## TRY IT:
What is the number of lines in the data below that hold the word "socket"? Give nothing beyond that number.

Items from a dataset
= Beginning of Section =
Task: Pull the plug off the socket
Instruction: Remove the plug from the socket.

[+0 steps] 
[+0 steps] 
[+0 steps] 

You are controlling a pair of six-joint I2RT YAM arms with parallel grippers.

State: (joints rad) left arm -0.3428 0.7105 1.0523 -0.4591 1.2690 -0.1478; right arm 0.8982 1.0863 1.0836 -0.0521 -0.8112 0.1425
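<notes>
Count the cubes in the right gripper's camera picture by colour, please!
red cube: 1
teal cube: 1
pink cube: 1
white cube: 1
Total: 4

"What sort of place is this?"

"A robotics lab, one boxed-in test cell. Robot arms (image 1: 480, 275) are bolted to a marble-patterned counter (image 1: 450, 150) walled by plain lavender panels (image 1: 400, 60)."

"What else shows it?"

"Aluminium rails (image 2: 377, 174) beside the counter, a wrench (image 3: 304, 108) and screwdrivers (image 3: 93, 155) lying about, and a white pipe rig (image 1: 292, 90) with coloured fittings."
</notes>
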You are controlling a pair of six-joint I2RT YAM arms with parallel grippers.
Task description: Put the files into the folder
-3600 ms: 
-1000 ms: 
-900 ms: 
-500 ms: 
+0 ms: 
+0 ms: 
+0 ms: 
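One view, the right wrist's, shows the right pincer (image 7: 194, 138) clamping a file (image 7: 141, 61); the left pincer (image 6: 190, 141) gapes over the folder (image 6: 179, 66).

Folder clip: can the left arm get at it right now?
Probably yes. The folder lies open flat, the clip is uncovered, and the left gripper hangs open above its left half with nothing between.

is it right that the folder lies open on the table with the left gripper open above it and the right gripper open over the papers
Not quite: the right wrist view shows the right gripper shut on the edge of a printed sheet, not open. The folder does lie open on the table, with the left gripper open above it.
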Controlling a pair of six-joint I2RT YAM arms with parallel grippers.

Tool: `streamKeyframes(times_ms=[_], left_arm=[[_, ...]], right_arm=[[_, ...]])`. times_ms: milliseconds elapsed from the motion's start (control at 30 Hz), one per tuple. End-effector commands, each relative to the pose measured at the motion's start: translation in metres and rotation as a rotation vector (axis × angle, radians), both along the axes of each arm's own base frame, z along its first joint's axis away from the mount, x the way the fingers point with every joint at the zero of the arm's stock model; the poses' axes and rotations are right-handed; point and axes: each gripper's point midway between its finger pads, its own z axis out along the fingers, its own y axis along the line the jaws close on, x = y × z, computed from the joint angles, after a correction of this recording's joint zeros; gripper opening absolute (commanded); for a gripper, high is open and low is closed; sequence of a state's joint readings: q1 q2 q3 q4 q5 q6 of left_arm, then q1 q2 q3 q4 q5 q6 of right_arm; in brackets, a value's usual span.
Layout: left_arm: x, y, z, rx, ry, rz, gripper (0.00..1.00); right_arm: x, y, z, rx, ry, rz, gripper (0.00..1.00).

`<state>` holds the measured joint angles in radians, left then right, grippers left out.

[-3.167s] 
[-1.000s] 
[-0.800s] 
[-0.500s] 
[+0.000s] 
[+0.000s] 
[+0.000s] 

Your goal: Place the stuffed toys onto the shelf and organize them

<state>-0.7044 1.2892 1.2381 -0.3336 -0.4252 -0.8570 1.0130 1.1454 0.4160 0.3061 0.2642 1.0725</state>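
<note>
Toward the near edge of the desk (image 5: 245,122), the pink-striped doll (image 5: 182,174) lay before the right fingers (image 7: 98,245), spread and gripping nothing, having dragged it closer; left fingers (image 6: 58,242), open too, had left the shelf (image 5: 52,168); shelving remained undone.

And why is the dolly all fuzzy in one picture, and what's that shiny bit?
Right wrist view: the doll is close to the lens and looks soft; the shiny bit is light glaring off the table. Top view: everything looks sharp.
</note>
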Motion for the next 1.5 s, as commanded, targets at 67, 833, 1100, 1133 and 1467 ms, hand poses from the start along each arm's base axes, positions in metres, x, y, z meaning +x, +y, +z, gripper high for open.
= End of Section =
## SOLUTION:
2